10. Le Saint-Sulpice
Splendor, wykwintne życie, wielkie pieniądze! Kto z nasz nie marzy o tym bo choć na chwilę nie zamienić się w jednego z najbogatszych, by przez moment poczuć się dostojnie. Właśnie w ten sposób traktowani będziemy w jednym z tych wybitnych hoteli. Tylko dla najbogatszych !!! Zaczynamy.
Pierwszy na liście to kanadyjski Le Saint-Sulpice. Ten uroczy czterogwiazdkowy hotel zawiera w sobie aż 108 przyjemnie urządzonych apartamentów. To swoista wyprawa w głąb klasycznej ery. Stylistyka królująca w tym miejscu stylizowana bo jest bowiem na wzór francuskiej ery klasycyzmu, a w wielu pokojach elementem centralnym wystroju jest kominek oraz ozdobiony balkon.

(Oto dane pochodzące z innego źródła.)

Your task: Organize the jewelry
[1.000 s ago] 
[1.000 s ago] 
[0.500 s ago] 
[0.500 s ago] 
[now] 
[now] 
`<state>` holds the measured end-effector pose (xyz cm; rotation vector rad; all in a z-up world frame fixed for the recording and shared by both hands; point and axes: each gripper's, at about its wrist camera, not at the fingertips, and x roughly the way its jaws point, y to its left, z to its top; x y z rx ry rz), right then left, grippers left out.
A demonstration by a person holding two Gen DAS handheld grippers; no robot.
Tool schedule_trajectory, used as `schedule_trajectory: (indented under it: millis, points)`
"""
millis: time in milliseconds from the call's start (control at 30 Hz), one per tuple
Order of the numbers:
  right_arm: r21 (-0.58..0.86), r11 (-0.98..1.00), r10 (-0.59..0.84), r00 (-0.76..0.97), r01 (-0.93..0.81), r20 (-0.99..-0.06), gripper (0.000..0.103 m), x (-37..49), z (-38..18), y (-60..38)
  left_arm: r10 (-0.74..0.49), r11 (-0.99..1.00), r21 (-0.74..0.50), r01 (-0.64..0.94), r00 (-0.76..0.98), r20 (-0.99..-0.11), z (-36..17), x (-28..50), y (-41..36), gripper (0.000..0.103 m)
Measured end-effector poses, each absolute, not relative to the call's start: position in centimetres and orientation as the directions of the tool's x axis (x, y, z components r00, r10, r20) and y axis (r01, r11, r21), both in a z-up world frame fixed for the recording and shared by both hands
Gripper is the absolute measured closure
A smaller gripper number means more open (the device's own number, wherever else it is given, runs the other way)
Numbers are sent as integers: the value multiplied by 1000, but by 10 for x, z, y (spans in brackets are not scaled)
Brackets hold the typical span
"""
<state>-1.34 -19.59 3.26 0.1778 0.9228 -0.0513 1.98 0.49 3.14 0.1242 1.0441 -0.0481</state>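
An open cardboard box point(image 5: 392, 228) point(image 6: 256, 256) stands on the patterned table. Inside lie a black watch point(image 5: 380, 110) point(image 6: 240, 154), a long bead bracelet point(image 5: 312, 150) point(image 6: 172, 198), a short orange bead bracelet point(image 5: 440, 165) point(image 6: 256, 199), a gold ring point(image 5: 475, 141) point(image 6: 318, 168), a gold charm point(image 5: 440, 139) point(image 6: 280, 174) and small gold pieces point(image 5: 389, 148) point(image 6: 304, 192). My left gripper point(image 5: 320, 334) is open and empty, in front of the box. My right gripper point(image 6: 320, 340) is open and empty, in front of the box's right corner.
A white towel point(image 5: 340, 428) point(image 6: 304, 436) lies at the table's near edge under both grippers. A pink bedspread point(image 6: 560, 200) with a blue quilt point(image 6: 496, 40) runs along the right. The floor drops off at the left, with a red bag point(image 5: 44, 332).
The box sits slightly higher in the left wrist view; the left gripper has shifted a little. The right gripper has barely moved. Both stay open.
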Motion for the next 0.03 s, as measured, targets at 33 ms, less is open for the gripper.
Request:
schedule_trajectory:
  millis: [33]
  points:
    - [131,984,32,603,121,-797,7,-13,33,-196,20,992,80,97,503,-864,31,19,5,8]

Apartamenty o powierzchni ponad 100 metrów kwadratowych, wraz z w pełni otwieranymi oknami w stylu francuskim, z widokiem na zabytkowe dzielnice miasta starego Montrealu. Każdy z pokoi, choć w tym miejscu słowo pokój nie odzwierciedla w sposób należyty epickości tego miejsca, posiada pomieszczenie dzienne, biurko do pracy, bar, rozkładaną dodatkową kanapę oraz ekspres do kawy, najwyższej jakości kołdry, szyte ręcznie oraz inne udogodnienia (podobnie z resztą jak szlafroki).
Wszystko to stworzone by w pełni cieszyć się wypoczynkiem. W hotelu jest także restauracja Sinclair.